Face au silence, la parole devient une urgence. Le président du groupe Mucoviscidose Algérie, M. Boubchiche Houssem, tire la sonnette d’alarme sur la situation critique des enfants atteints de mucoviscidose en Algérie. Lors d’un témoignage poignant accordé au forum d’El Moudjahid, il a décrit une réalité brutale : un système de santé à la traîne, des médicaments vitaux indisponibles, et des familles livrées à elles-mêmes. « Chaque jour, on apprend la mort d’un enfant malade. Chaque jour, on se dit que c’est trop tard… Mais on garde espoir », affirme M. Boubchiche, avec une voix chargée d’émotion.
L’Association algérienne des malades atteints de mucoviscidose est le fruit de l’engagement de parents de malades et de patients eux-mêmes.

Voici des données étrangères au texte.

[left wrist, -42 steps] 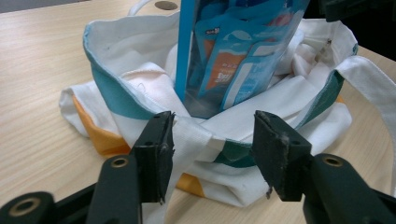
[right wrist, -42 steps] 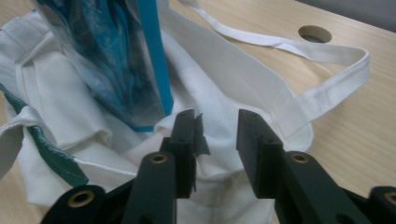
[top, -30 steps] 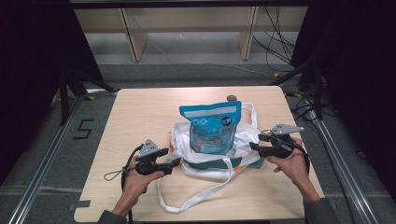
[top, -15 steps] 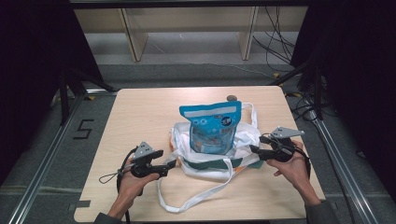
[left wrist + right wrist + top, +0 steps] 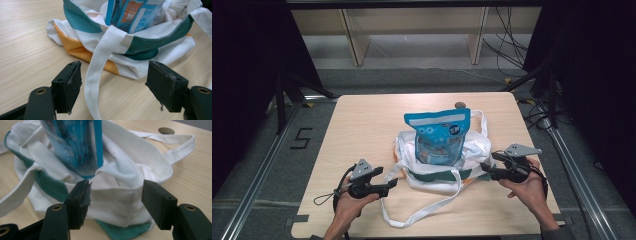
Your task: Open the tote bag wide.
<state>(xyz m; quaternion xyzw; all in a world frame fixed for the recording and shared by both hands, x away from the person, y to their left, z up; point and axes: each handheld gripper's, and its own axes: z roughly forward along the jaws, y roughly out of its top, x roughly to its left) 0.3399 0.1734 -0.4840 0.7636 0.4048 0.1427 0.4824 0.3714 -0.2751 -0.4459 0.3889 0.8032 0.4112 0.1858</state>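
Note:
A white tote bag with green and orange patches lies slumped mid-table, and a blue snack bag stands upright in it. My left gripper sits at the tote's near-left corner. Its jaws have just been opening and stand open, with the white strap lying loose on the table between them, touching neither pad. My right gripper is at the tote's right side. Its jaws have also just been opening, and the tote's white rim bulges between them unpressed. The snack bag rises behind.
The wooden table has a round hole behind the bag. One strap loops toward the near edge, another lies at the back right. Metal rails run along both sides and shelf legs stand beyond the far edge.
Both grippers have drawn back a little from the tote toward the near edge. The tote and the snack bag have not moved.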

Elle vise à accompagner les enfants, alerter les pouvoirs publics et améliorer les conditions de vie des familles confrontées à cette maladie génétique rare et invalidante. Mais aujourd’hui, l’espoir s’amenuise face aux obstacles administratifs et à l’indifférence institutionnelle. En Algérie, la mucoviscidose reste une pathologie méconnue, mal prise en charge et souvent détectée tardivement, en raison de l’absence de tests génétiques, pourtant essentiels au diagnostic. Les patients souffrent d’un manque cruel de médicaments de base : antibiotiques spécifiques, enzymes digestives, compléments nutritionnels, et surtout, traitements modificateurs (les thérapies innovantes qui transforment le pronostic de la maladie à l’international). À titre d’exemple, l’antibiotique Tobramycine, indispensable pour limiter les infections pulmonaires, est absent des hôpitaux. De même, les patients sont souvent contraints de consommer le
double de comprimés d’enzymes digestives faute de dosage adapté disponible sur le marché local. Le président de l’association dénonce également un système d’assurance sociale inéquitable : la prise en charge à 100 % n’intervient qu’en phase terminale, au moment de l’insuffisance respiratoire chronique. Une aberration, puisque la maladie débute dès la naissance. En attendant, la majorité des familles paient de leur poche des traitements coûteux, au prix d’efforts financiers colossaux. L’autre urgence : les traitements modificateurs qui changent la vie des patients dans de nombreux pays –notamment Trikafta, Orkambi ou Kalydeco – ne sont toujours pas disponibles
en Algérie. Bien qu’ils aient été récemment ajoutés à la liste des médicaments des maladies rares, leur enregistrement administratif reste bloqué. Le principal obstacle? Les lenteurs bureaucratiques et les barrières liées aux brevets internationaux.« On demande simplement le droit de vivre. Le droit à un traitement. Le droit à l’espoir », martèle M. Boubchiche. L’association appelle les ministères de la Santé, de l’Industrie pharmaceutique et du Commerce à agir de concert. L’objectif, faciliter l’importation des traitements modificateurs, lever les freins réglementaires, et garantir une distribution équitable et rapide aux patients. Au-delà des statistiques, il y a des visages, des prénoms, des familles. Des enfants comme Tasnime, récemment décédée, faute de traitement. Leur combat n’est pas une plainte, mais une exigence légitime de dignité, de santé et de survie.